"My days are swifter then a weaver's shuttle...
For my days are but a breath."
(Job 7:6a, 16b)
It is the daily miracles of the rising sun and the sparkle of the light playing on the stream outside my kitchen window, that hold me together. It is lifes little consistencies and small comforts that hold me down and keep my mind from reeling in the immensity of it all; a universe with no end, being beyond time, beholding the face of God.
When I put on my cozy brown wrap-around sweater, I wrap myself in this present moment, this temporary physical reality. It is cotton moss-stitch with flecks of red woven in which has become covered with little pilly spots. These show the wear I have put it through in the two short months I have owned it. It has a pleasant texture despite the pilling, its shawl collar folded up to warm my neck.
My pair of red linen Birkenstock clogs which I wear like slippers but which also find their way with me to grocery stores and walks to school are also getting worn from daily use. I enjoy them so much that I am tempted to put them away, to preserve them for later. But I decide I need them now and when they are all worn out I will not regret the years of fine service they have rendered.
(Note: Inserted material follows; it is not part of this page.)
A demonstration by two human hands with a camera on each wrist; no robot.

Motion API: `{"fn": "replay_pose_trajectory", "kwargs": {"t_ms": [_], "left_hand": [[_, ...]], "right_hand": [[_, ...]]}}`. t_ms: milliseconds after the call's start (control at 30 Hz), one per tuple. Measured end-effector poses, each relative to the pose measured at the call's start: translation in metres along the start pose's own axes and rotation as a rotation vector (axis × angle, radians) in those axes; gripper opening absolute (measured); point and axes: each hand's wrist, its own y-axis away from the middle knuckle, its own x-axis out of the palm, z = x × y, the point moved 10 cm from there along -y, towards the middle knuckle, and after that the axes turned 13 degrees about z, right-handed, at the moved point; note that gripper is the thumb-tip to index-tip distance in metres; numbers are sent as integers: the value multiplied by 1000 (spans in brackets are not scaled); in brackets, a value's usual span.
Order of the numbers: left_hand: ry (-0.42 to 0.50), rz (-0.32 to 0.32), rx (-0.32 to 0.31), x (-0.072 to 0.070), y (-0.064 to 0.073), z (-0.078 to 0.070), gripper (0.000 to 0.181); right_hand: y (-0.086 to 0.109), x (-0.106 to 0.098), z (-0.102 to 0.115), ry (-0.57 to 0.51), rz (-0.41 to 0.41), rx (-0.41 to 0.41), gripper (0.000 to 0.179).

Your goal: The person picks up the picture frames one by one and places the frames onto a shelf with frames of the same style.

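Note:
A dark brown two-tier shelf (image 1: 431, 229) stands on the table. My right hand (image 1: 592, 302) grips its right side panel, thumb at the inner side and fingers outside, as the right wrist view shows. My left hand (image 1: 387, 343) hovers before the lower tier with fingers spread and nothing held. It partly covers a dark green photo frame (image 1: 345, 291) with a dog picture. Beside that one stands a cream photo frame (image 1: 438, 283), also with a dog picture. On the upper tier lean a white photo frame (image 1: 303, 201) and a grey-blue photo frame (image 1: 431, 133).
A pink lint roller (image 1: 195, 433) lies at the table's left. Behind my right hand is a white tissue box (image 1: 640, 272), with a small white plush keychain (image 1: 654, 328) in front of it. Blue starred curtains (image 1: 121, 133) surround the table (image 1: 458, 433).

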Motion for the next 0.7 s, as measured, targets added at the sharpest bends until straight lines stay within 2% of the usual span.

Our white Corning ware peculator belonged to my husband's parental grandmother. Corning ware stopped making peculators and they were all recalled by the company because of a construction defect years before I was even born. Yet it still works and my husband's father can remember his mother making coffee in it when he still lived at home, over 40 years ago. I love the green medallions printed on the sides, the shiny medal pouring spout and the glass knob top which the coffee "perc, perc, perc"s into so I can watch it splatter inside the roof of the transparent glass knob. At some point in its storied history the glass top must have fallen on the floor, because the sharp broken edge is covered over with clear plastic packing tape, an imperfection that adds the human touch of Grandma Marchese to my kitchen and links me to her in some tangible but sadly impersonal way. I wonder about it. When it fell and part of the glass shattered did she curse? Was she relieved to see that it could still be used? Did she use it anyway and cut herself, or did she think to put on the tape right away? The stuff of stories, my kind of stories at least. The small seemingly meaningless events that tie our days together into a lifetime. There may be grief in our heart but there is also coffee to be made and dishes to be done and probobly a pile of dirty laundry hiding somewhere. For some of us, it is in the doing of these tasks that our redemption from sorrow lies. We are not overcome when we keep order to our homes, rhythm in our daily routine and hope in our hearts.
"I had fainted, unless I had believed to see the goodness of the Lord in the land of the living. Wait on the Lord: be of good courage, and he shall strengthen thine heart: wait, I say, on the Lord."